Requirement:
Provide again, from the entries below, every line from the one containing "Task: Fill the" through the one containing "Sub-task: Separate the", exactly as written, and no other line.
⁂
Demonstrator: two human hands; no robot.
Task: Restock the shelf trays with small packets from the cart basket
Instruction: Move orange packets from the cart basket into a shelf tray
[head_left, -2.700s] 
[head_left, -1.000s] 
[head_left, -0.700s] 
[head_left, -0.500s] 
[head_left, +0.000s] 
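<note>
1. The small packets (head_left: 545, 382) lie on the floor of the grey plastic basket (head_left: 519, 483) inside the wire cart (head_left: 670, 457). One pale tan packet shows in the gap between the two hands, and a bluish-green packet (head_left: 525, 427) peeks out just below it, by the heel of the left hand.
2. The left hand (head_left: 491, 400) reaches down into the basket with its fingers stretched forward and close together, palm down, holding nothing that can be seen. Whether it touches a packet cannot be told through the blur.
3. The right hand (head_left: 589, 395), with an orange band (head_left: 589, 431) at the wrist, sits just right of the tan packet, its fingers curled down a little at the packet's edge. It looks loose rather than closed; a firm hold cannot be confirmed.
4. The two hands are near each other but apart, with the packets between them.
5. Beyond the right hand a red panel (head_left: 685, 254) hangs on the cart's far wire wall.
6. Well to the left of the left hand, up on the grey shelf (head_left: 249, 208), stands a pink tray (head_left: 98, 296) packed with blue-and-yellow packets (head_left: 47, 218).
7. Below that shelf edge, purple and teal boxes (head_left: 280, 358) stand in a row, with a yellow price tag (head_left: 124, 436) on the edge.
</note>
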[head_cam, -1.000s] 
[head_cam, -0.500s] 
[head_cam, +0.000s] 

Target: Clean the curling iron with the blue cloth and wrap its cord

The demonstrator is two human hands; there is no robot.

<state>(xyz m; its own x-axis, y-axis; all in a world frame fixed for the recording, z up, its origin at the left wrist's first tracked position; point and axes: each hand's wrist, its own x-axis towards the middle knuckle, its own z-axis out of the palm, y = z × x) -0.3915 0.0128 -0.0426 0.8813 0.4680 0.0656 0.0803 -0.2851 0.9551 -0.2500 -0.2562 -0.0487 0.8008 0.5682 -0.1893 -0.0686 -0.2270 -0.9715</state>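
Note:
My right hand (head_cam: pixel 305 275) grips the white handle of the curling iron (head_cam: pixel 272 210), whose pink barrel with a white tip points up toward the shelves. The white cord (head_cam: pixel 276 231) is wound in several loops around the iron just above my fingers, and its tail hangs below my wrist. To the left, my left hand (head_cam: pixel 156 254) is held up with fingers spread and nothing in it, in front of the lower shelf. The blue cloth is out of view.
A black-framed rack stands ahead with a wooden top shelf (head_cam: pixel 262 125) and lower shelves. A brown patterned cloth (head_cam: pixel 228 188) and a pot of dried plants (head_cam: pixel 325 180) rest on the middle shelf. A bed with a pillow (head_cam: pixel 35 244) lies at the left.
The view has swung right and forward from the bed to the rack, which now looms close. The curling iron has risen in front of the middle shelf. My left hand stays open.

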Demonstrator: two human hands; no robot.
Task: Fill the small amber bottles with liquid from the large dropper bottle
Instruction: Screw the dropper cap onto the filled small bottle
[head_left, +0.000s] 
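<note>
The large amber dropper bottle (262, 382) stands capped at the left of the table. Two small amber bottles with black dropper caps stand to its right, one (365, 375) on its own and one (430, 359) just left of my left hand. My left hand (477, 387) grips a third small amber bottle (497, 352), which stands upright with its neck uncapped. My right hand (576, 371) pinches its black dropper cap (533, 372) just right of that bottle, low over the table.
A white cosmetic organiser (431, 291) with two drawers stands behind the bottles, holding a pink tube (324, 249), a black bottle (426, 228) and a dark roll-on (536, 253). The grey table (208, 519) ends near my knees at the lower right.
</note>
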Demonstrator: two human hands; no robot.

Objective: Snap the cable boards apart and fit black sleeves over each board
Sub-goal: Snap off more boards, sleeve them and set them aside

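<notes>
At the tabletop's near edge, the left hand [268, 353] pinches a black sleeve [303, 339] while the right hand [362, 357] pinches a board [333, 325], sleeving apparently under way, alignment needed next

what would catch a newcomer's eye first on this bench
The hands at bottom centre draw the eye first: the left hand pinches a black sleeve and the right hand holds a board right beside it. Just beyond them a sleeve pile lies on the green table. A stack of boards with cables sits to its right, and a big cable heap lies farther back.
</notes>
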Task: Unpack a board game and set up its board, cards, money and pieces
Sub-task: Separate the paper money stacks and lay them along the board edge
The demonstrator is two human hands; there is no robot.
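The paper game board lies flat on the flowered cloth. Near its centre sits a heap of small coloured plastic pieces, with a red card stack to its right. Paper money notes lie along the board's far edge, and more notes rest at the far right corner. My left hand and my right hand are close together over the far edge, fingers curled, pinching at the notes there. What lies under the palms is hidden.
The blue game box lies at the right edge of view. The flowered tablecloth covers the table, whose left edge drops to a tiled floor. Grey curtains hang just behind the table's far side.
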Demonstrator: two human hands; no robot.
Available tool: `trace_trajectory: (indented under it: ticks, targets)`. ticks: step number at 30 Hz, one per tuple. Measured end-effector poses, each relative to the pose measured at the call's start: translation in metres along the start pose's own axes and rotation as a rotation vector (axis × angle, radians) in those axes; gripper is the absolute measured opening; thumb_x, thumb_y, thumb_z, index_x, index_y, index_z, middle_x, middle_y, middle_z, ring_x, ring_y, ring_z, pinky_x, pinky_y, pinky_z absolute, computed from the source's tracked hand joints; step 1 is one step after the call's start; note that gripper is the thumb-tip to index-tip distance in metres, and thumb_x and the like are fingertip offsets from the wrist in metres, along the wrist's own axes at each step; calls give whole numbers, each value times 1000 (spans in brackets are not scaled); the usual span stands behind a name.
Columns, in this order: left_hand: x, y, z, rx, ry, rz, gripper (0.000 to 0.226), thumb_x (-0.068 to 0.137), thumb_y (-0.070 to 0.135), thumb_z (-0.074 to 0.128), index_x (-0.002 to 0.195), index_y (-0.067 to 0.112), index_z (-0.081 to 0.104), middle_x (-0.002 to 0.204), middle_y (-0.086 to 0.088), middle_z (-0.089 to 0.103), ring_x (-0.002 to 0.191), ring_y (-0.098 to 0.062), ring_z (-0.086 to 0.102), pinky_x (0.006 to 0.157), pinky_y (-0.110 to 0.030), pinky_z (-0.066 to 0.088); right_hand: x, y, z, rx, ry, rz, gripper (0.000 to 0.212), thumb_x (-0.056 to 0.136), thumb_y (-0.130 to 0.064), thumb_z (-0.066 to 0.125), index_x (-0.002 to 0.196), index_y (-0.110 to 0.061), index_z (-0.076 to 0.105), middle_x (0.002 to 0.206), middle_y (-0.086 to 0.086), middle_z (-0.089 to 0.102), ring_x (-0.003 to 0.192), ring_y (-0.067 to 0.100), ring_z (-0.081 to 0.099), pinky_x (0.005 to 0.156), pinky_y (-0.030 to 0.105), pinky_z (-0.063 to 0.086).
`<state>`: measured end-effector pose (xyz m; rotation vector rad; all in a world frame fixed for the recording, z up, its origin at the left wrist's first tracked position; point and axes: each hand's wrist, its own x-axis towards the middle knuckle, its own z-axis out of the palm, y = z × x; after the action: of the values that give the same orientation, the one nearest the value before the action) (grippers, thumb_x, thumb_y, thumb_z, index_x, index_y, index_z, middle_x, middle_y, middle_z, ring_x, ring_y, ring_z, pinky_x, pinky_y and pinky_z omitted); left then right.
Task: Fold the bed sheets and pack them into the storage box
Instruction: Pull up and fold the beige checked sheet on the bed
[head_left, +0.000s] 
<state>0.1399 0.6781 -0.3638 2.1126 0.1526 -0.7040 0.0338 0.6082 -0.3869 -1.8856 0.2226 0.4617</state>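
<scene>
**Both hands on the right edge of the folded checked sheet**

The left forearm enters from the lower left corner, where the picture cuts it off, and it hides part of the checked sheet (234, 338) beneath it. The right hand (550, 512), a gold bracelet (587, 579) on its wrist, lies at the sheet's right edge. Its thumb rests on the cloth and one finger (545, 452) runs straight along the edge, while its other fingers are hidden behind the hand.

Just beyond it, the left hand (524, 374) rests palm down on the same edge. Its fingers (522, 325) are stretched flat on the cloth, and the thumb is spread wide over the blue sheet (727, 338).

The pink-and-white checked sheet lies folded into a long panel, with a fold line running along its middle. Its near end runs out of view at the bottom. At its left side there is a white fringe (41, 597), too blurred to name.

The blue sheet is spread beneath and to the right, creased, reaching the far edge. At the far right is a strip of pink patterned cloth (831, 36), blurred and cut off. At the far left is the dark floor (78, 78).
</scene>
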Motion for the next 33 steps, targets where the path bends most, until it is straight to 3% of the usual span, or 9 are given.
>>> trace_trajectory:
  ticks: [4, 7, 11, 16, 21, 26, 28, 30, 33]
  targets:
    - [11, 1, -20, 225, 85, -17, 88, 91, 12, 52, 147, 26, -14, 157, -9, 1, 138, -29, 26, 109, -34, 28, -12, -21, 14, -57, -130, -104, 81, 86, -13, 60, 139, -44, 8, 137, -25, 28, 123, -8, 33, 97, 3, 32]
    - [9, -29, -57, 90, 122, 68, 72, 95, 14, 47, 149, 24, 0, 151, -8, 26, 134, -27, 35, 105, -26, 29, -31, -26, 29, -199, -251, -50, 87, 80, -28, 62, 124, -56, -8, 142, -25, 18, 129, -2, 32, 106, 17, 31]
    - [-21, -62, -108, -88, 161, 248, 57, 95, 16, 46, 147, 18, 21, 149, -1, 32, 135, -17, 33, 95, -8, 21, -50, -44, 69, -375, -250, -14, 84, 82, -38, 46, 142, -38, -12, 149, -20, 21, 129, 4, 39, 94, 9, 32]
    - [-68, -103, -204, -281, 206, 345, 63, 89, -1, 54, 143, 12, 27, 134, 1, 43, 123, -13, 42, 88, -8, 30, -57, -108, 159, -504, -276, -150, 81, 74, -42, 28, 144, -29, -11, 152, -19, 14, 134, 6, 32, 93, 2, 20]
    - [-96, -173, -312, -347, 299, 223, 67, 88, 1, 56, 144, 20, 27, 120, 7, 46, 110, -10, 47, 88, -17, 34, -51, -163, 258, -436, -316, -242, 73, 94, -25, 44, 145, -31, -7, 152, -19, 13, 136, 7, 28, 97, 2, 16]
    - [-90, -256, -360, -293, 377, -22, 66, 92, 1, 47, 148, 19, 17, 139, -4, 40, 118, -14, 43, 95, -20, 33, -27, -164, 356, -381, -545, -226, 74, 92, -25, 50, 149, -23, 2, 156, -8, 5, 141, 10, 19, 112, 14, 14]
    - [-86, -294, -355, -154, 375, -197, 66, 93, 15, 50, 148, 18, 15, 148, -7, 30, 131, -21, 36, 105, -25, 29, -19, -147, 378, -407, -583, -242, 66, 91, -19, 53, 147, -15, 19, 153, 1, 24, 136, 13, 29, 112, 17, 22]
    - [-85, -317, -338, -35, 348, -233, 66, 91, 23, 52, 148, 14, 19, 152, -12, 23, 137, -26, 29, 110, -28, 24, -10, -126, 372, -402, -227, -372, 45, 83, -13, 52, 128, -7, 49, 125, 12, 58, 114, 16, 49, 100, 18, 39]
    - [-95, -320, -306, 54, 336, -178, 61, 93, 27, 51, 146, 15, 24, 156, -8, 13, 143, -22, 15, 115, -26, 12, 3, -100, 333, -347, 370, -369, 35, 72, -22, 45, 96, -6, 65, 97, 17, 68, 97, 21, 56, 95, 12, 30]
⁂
Task answer:
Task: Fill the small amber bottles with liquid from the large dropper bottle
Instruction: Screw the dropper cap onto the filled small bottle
[head_left, +0.000s] 
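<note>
The large amber dropper bottle (262, 382) stands capped at the left of the table. Two small amber bottles with black dropper caps stand to its right, one (365, 375) on its own and one (430, 359) just left of my left hand. My left hand (477, 387) grips a third small amber bottle (497, 352), which stands upright with its neck uncapped. My right hand (576, 371) pinches its black dropper cap (533, 372) just right of that bottle, low over the table.
A white cosmetic organiser (431, 291) with two drawers stands behind the bottles, holding a pink tube (324, 249), a black bottle (426, 228) and a dark roll-on (536, 253). The grey table (208, 519) ends near my knees at the lower right.
</note>
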Demonstrator: two human hands; no robot.

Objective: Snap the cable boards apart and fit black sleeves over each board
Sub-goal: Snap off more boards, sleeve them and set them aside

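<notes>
At the tabletop's near edge, the left hand [268, 353] pinches a black sleeve [303, 339] while the right hand [362, 357] pinches a board [333, 325], sleeving apparently under way, alignment needed next

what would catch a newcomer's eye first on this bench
The hands at bottom centre draw the eye first: the left hand pinches a black sleeve and the right hand holds a board right beside it. Just beyond them a sleeve pile lies on the green table. A stack of boards with cables sits to its right, and a big cable heap lies farther back.
</notes>
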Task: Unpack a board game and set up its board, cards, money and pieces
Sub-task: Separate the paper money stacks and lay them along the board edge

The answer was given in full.